Exercise brief = Look through the material below and give the number of lines holding "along", with no other words.

Raw data =
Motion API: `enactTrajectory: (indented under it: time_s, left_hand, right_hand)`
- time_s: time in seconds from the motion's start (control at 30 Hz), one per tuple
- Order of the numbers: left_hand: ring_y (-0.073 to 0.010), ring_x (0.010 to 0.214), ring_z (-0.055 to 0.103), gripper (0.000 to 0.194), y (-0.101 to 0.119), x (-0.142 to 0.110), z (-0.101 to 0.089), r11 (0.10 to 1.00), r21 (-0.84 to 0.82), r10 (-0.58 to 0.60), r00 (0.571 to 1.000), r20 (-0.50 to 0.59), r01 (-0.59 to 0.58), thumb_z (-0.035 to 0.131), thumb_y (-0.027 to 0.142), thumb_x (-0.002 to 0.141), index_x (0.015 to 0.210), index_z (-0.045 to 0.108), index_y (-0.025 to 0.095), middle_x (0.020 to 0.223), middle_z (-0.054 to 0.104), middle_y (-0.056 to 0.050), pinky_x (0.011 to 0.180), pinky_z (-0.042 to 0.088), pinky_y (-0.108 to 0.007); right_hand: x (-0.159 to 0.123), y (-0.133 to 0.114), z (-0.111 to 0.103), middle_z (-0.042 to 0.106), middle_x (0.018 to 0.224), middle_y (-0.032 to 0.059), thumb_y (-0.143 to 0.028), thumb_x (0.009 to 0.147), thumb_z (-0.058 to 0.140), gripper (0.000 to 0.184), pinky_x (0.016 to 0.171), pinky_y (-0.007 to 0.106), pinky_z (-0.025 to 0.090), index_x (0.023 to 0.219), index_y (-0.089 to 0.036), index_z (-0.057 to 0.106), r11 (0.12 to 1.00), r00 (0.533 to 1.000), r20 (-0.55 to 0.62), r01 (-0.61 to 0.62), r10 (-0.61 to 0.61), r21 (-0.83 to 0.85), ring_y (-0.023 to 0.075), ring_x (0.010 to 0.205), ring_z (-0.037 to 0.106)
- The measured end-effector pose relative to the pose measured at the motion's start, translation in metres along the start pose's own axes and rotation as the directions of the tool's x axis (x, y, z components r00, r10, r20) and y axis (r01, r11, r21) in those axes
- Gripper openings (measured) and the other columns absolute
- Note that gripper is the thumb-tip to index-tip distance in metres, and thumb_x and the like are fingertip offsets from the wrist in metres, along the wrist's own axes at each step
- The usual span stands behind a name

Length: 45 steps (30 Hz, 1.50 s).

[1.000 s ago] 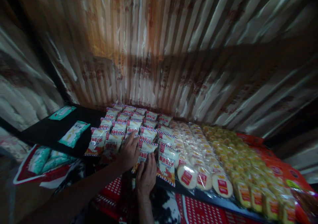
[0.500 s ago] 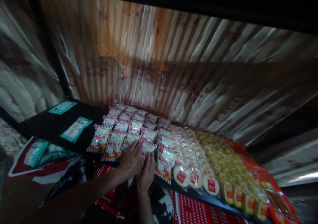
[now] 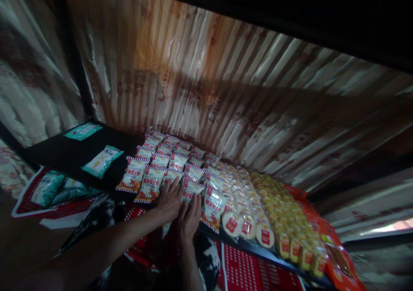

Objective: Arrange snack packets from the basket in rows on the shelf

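My left hand [image 3: 169, 200] lies flat with fingers spread on a row of white snack packets with red print [image 3: 161, 166] laid out on a dark shelf [image 3: 64, 155]. Beside it, my right hand [image 3: 190, 215] rests with fingers stretched out on the front packet [image 3: 191, 188] at the shelf's near edge. Neither hand grips anything. To the right of the packets lie rows of round wrapped cakes [image 3: 240, 205] and yellow wrapped cakes [image 3: 284, 215].
Two teal packets [image 3: 102, 160] lie on the shelf's left part. A corrugated metal wall [image 3: 209, 84] rises behind the shelf. Orange bags [image 3: 335, 248] sit at the far right. Below the shelf are red-and-white checked packs [image 3: 254, 269] and teal bags [image 3: 48, 192].
The view has tilted and shifted, so the shelf sits a little higher and smaller. Both hands stay pressed on the front packets, drawn slightly closer together.
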<state>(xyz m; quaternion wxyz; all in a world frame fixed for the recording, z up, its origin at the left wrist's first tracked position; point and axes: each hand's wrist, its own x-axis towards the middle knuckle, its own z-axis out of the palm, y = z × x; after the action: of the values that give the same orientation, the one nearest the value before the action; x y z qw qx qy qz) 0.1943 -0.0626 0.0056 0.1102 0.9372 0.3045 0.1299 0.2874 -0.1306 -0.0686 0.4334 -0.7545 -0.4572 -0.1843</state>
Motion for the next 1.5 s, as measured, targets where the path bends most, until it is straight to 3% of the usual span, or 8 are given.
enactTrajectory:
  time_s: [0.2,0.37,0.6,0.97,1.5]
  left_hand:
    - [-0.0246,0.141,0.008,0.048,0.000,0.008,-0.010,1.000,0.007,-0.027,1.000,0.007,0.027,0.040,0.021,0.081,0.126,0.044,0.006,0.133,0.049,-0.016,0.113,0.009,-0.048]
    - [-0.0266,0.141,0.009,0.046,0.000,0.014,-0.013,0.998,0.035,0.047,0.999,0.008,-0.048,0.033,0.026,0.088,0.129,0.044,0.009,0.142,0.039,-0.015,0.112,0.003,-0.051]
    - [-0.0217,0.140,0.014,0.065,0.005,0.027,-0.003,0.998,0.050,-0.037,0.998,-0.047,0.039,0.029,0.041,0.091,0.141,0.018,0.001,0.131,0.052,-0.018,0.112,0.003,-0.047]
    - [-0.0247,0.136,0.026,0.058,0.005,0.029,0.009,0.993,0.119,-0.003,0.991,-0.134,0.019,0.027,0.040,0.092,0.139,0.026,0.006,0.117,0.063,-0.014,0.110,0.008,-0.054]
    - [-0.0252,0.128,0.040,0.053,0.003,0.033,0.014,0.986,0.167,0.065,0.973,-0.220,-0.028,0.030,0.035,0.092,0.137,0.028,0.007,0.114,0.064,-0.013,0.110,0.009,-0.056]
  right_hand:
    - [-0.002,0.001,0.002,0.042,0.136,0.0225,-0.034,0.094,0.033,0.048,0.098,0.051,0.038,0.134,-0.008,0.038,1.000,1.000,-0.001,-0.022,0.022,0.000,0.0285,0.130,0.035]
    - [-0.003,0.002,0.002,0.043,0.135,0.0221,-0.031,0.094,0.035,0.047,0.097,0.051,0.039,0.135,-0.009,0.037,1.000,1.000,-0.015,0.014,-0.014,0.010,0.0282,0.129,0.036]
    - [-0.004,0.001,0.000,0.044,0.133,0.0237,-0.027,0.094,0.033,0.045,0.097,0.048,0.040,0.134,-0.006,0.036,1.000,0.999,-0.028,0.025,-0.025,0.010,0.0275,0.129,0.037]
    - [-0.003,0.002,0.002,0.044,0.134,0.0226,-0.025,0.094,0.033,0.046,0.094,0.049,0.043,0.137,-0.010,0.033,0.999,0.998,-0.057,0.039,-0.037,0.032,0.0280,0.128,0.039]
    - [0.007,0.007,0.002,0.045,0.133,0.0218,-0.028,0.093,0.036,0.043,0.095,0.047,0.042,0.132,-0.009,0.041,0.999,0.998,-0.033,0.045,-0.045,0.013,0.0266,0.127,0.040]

Answer section = 2